Humans have been using computers for decades now in their day-to-day. From smartphones to laptops and computers, they have become a staple in most homes. They have evolved to become necessities in everyday living rather than luxuries that they once used to be. And with many of the advancements we now have in the world, having computers that can reason like humans is fast becoming a reality than just a figment of our imaginations. We now even use them daily without us knowing although these earlier technologies are quite basic and do nothing mind-blowing. Take Amazon’s Alexa and Apple’s Siri, for example. If you own any of these devices, you can talk to them and ask them questions and they actually answer back. Cool, right?
However, no matter how interactive they may already be, they still lack critical reasoning that humans are capable of doing. They are programmed to answer certain questions but nothing else apart from what has already been programmed into their systems. The human mind is a complex thing. And attempting to replicate its capacity to think is no easy feat but there are experts in the field willing to take on the challenge of overcoming the many limitations that prevent computers from going the extra mile.

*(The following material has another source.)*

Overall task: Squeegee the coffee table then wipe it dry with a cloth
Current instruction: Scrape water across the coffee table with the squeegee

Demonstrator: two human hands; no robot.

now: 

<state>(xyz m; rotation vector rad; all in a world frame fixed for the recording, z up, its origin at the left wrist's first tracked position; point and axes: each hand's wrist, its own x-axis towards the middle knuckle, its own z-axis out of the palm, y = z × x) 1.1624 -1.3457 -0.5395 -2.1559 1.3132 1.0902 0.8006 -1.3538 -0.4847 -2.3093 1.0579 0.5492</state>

Now, researchers at Google’s DeepMind have developed a simple algorithm to handle such reasoning—and it has already beaten humans at a complex image comprehension test.
Humans are generally pretty good at relational reasoning, a kind of thinking that uses logic to connect and compare places, sequences, and other entities. But the two main types of AI—statistical and symbolic—have been slow to develop similar capacities. Statistical AI, or machine learning, is great at pattern recognition, but not at using logic. And symbolic AI can reason about relationships using predetermined rules, but it’s not great at learning on the fly.

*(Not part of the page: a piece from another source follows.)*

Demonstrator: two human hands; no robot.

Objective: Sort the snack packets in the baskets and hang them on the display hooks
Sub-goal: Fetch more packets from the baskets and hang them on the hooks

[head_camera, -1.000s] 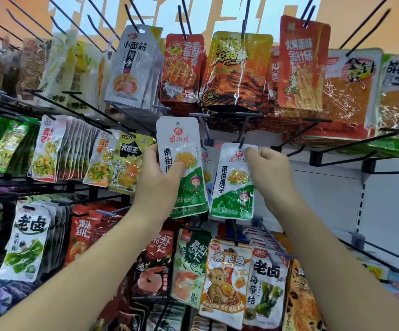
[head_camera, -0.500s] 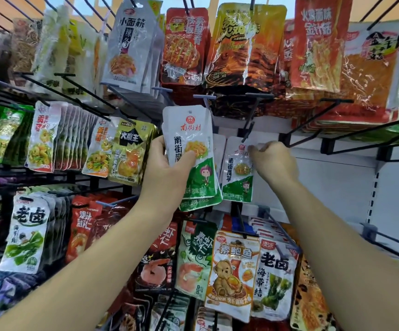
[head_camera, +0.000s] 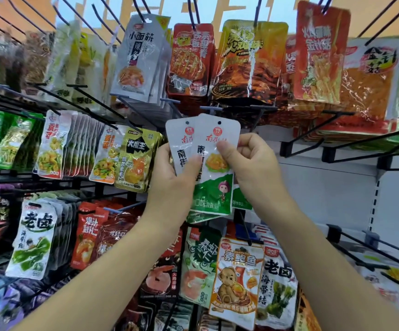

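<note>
Your left hand (head_camera: 170, 185) grips 2 white-and-green snack packets fanned together at the middle of the view. Its thumb is pressed across their faces and its fingers are curled behind. The front packet (head_camera: 214, 187) overlaps the rear packet (head_camera: 179, 139), which shows at its 10 o'clock. Both stand upright with their punched holes at 12 o'clock. Your right hand (head_camera: 253, 163) pinches the front packet near its 2 o'clock edge between thumb and forefinger. A green packet corner (head_camera: 241, 201) shows at the front packet's 4 o'clock; you cannot tell whether it is held or hanging. A black display hook (head_camera: 318, 130) juts out at 2 o'clock of the pair, and yellow packets (head_camera: 134, 161) hang at 9 o'clock.
</note>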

The new study proposes a way to bridge the gap: an artificial neural network for relational reasoning. Similar to the way neurons are connected in the brain, neural nets stitch together tiny programs that collaboratively find patterns in data. They can have specialized architectures for processing images, parsing language, or even learning games. In this case, the new “relation network” is wired to compare every pair of objects in a scenario individually. “We’re explicitly forcing the network to discover the relationships that exist between the objects,” says Timothy Lillicrap, a computer scientist at DeepMind in London who co-authored the paper.
Basically, can you really teach a computer common sense when many people actually don’t have it themselves? Oh, the irony. But the premise here is to empower computers with reasoning highly similar to that of humans, a technology that may become possible by tweaking certain algorithms. Humans have actually been messing around with artificial intelligence for 55 years already but experts are still far from reaching their goals.
Facebook uses natural language processing capabilities to make sense of the millions of largely text-based communications that go through its platforms on a daily basis.
In 2016, the social media giant announced DeepText, a deep learning-based algorithm that can understand several thousand posts per second, in more than 20 languages, with “near-human accuracy.” While the algorithm is still in the testing phase, the company says that it will help show users more relevant content, and at the same time filter out spam.
But DeepText can also perform more complex tasks, such as intelligent search within Messenger, Facebook’s chat programme.
Typing “I need a ride” or “Let’s take a ride there” prompts DeepText to offer the option to book a taxi; on the other hand, the algorithm is smart enough not to offer this option in response to phrases such as “I don’t need a ride” or “I like to ride donkeys.”
DeepText also learns from experience — the more posts and conversations it processes, the better it gets at doing so.
This capability, combined with new deep learning techniques such as the ones Dr Singh is developing, should help to move the field of natural language processing forward.
And thus one day, digital agents and robots might converse on the level seen in Hollywood movies.
The technology of artificial intelligence taking over the world is more likely to happen in the movies and not yet in real life for now. We may think of language barrier to be an inter-racial problem but it actually is the same when trying to teach computers common sense. Computers just lack the background knowledge humans have about objects and ideas that we associate with language use. But it won’t stop the experts from developing algorithms to overcome this big obstacle with the help of thought vectors.
However, we should not overlook the dangers posed by ultra-smart computers to man’s very existence as we aspire for greatness. Computers that can think for themselves like humans do may throw off the balance we try so hard to maintain but almost always fail. We’ll just have to see in five to ten years if many of our nightmares have realized or we are just worrying ourselves right now for no reason at all. Maybe when that time happens, we no longer have to worry about constant headaches like hard drive failure and data recovery if the computers themselves can take care of these problems on their own.